For me, the question became: How do you measure something so intangible? Something that decades of military psychologists hadn’t been able to quantify? Something those very successful people I’d interviewed said they could recognize on sight, but couldn’t think of how to directly test for?

I sat down and looked over my interview notes. And I started writing
questions that captured, sometimes verbatim, descriptions of what it means to have grit.

Half of the questions were about perseverance. They asked how much you agree with statements like “I have overcome setbacks to conquer an important challenge” and “I finish whatever I begin.”

The other half of the questions were about passion. They asked whether your “interests change from year to year” and the extent to which you “have been obsessed with a certain idea or project for a short time but later lost interest.”

What emerged was the Grit Scale—a test that, when taken honestly, measures the extent to which you approach life with grit.

In July 2004, on the second day of Beast, 1,218 West Point cadets sat down to take the Grit Scale.

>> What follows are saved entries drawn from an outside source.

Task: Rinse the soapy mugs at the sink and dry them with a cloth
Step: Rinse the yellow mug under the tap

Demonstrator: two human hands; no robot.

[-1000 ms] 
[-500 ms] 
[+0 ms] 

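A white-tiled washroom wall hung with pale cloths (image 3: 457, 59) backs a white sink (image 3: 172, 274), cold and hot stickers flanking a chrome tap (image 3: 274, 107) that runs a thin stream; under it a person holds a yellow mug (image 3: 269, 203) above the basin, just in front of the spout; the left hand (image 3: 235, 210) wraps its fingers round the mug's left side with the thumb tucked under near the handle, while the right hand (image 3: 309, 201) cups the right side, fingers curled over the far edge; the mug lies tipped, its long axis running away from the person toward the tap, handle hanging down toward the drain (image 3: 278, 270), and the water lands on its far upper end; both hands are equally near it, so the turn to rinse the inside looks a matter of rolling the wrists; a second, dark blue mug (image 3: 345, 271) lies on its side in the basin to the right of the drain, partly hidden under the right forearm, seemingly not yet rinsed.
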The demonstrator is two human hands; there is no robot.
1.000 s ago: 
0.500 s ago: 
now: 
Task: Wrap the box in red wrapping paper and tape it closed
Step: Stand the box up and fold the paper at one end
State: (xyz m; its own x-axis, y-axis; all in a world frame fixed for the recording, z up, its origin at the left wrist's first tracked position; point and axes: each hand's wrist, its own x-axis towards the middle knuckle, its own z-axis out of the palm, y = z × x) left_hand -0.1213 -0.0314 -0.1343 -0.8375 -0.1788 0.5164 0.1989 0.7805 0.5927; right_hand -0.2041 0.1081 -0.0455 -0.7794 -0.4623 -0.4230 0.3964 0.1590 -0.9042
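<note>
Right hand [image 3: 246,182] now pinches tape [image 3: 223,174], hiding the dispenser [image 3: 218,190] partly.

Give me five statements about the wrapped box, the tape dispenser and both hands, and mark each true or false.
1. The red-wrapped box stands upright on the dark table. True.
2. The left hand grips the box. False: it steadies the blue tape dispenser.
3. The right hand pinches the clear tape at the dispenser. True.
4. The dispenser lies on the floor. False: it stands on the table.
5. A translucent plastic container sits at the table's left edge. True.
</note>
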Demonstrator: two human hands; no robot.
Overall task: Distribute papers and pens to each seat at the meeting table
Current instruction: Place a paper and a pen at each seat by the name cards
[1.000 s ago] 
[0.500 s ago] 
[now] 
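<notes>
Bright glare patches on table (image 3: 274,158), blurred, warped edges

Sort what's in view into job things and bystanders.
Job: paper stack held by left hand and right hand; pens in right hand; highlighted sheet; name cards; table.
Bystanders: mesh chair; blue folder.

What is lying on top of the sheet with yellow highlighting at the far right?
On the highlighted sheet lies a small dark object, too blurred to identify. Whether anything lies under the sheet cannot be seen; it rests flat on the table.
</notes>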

The day before, cadets had said good-bye to their moms and dads (a farewell for which West Point allocates exactly ninety seconds), gotten their heads shaved (just the men), changed out of civilian clothing and into the famous gray and white West Point uniform, and received their footlockers, helmets, and other gear. Though they may have mistakenly thought they already knew how, they were instructed by a fourth-year cadet in the proper way to stand in line (“Step up to my line! Not on my line, not over my line, not behind my line. Step up
to
my line!”).

Initially, I looked to see how grit scores lined up with aptitude. Guess what? Grit scores bore absolutely no relationship to the Whole Candidate Scores that had been so painstakingly calculated during the admissions process. In other words, how talented a cadet was said nothing about their grit, and vice versa.